Determinou o desapiedado julgador, conhecendo a organização frágil e passiva a
que se dirigia. A desventurada senhora bateu no peito, dando-nos a impressão de
que rezava o “confiteor” e gritou, lacrimosa: Perdoai-me! Perdoai-me, ó Deus
meu!
E
como se estivesse sob a ação de droga misteriosa que a obrigasse a desnudar o
íntimo, diante de nós, falou, em voz alta e pausada: “Matei quatro filhinhos
inocentes e tenros e combinei o assassínio de meu intolerável esposo. O crime,
porém, é um monstro vivo. Perseguiu-me, enquanto me demorei no corpo. Tentei
fugir-lhe através de todos os recursos, em vão e por mais buscasse afogar o
infortúnio em “bebidas de prazer”, mais me chafurdei no charco de mim mesma.
De
repente, parecendo sofrer a interferência de lembranças menos dignas, clamou: “Quero vinho! Vinho! Prazer! Em vigorosa
demonstração de poder, afirmou, triunfante, o magistrado: “Como libertar
semelhante fera humana ao preço de rogativas e lágrimas? Em seguida, fixando
sobre ela as irradiações que lhe emanavam do temível olhar, asseverou,
peremptório: “A sentença foi lavrada por si mesma! Não passa de uma loba, de
uma loba...
A
medida que repetia a afirmação, qual se procurasse persuadi-la a sentir-se na
condição do irracional mencionado, notei que a mulher, profundamente
influenciável, modificava a expressão fisionômica. Entortou-se lhe a boca, a
cerviz curvou-se, espontânea, para a frente, os olhos alteraram-se, dentro das
órbitas. Simiesca expressão revestiu-lhe o rosto. Via-se, patente, naquela
exibição de poder, o efeito do hipnotismo sobre o corpo perispirítico.
Em
voz baixa, procurei recolher o ensinamento de Gúbio, que me esclareceu num
cicio: “O remorso é uma bênção, sem dúvida, por levar-nos à corrigenda, mas
também é uma brecha, através da qual o credor se insinua, cobrando pagamento.
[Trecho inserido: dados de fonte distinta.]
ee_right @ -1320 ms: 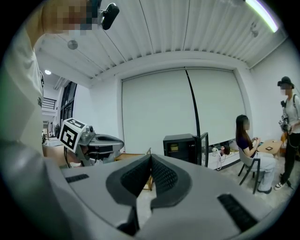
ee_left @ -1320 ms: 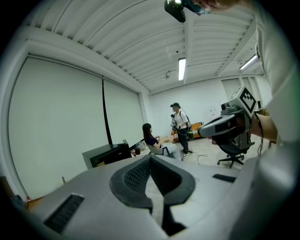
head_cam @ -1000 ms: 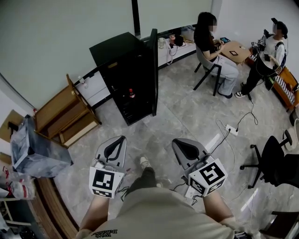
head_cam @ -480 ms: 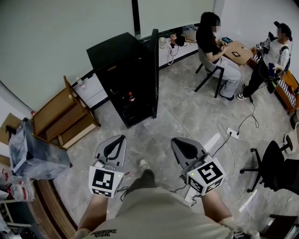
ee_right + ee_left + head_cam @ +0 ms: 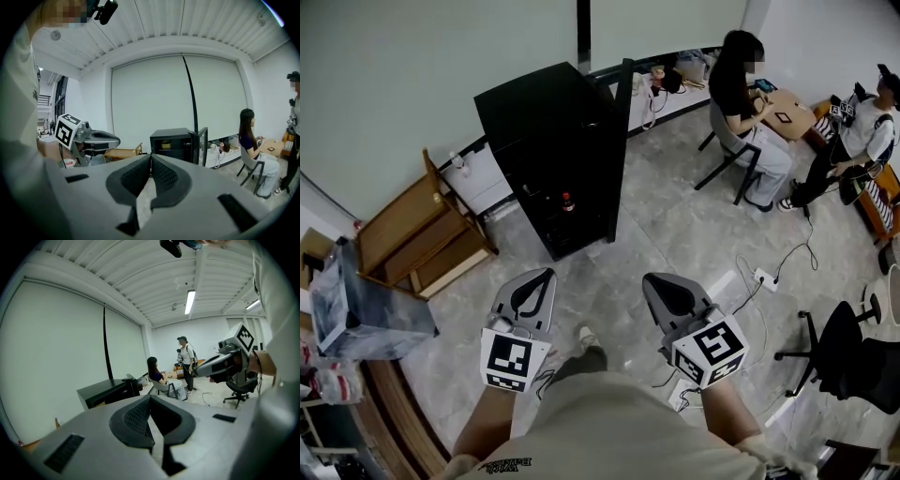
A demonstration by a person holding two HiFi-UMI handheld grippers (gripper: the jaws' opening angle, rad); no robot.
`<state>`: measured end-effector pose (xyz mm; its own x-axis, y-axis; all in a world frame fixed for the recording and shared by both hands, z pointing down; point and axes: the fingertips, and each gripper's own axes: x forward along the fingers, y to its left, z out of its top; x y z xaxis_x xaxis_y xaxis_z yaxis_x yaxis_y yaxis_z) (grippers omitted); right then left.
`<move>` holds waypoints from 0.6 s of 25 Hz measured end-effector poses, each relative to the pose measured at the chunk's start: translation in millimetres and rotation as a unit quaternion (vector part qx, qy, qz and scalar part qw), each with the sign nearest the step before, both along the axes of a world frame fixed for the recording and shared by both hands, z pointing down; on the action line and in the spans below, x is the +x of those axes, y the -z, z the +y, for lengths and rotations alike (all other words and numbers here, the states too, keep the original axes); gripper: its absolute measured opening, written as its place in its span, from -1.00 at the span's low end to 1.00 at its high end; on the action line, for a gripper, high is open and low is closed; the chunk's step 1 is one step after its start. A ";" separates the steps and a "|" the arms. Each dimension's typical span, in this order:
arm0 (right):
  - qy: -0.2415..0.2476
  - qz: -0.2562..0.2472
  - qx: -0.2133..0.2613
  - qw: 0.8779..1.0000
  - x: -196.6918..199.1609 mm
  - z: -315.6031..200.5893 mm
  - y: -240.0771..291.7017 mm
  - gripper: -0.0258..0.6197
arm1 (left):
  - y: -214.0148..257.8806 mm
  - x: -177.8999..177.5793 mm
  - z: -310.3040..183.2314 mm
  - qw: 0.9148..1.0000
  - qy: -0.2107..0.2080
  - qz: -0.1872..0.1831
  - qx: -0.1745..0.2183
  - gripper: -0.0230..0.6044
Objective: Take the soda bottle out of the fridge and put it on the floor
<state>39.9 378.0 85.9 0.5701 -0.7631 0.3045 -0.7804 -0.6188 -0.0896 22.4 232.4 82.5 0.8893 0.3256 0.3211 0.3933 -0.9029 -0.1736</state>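
Standing well apart from the open fridge [image 5: 544,122], soda bottle [image 5: 567,202] at a shelf's front edge, left gripper [image 5: 546,277] and right gripper [image 5: 650,280] jaws pressed together, empty, presumably since nothing is within reach.

We read the fridge [image 5: 546,131] as black w/ a smooth, semi-gloss shell. The floor [image 5: 675,234] is grey marbled tile, polished, w/ soft reflections. The shelf unit [image 5: 398,216] is bare light wood, matt. The left gripper [image 5: 546,275] & right gripper [image 5: 649,279] look like smooth matt grey plastic; their pads [image 5: 161,174] are black, rubbery, finely ribbed. The bag [image 5: 366,314] is thin crinkled plastic, slightly glossy
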 end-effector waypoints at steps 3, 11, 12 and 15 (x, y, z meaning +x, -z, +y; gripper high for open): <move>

A
dureza coagula-nos a sensibilidade durante certo tempo; todavia, sempre chega
um minuto em que o remorso nos descerra a vida mental aos choques de retorno
das nossas próprias emissões.
E
acentuando, de modo singular, a voz quase imperceptível, acrescentou: “Temos
aqui a gênese dos fenômenos de “licantropia”, inexplicáveis, ainda, para a
investigação dos médicos encarnados. Lembras-te de Nabucodonosor, o rei
poderoso, a que se refere a Bíblia? Conta-nos o Livro Sagrado que ele viveu,
sentindo-se animal, durante sete anos. O hipnotismo é tão velho quanto o mundo
e é recurso empregado pelos bons e pelos maus, tomando-se por base, acima de
tudo, os “elementos plásticos do perispírito”.
Notando,
porém, que a mulher infeliz prosseguia guardando estranhos caracteres no
semblante perguntei: “Esta irmã infortunada permanecerá doravante em tal
aviltamento da forma? Finda longa pausa, o Instrutor informou, com tristeza: “Ela
não passaria por esta humilhação se não a merecesse”.
Além
disso, se se adaptou às energias positivas do juiz cruel, em cujas mãos veio a
cair, pode também esforçar-se intimamente, renovar a vida mental para o bem
supremo e afeiçoar-se à influenciação de benfeitores que nunca escasseiam na
senda redentora. Tudo, André, em casos como este, se resume à problema de
sintonia. Onde colocamos o pensamento, aí se nos desenvolverá a própria vida.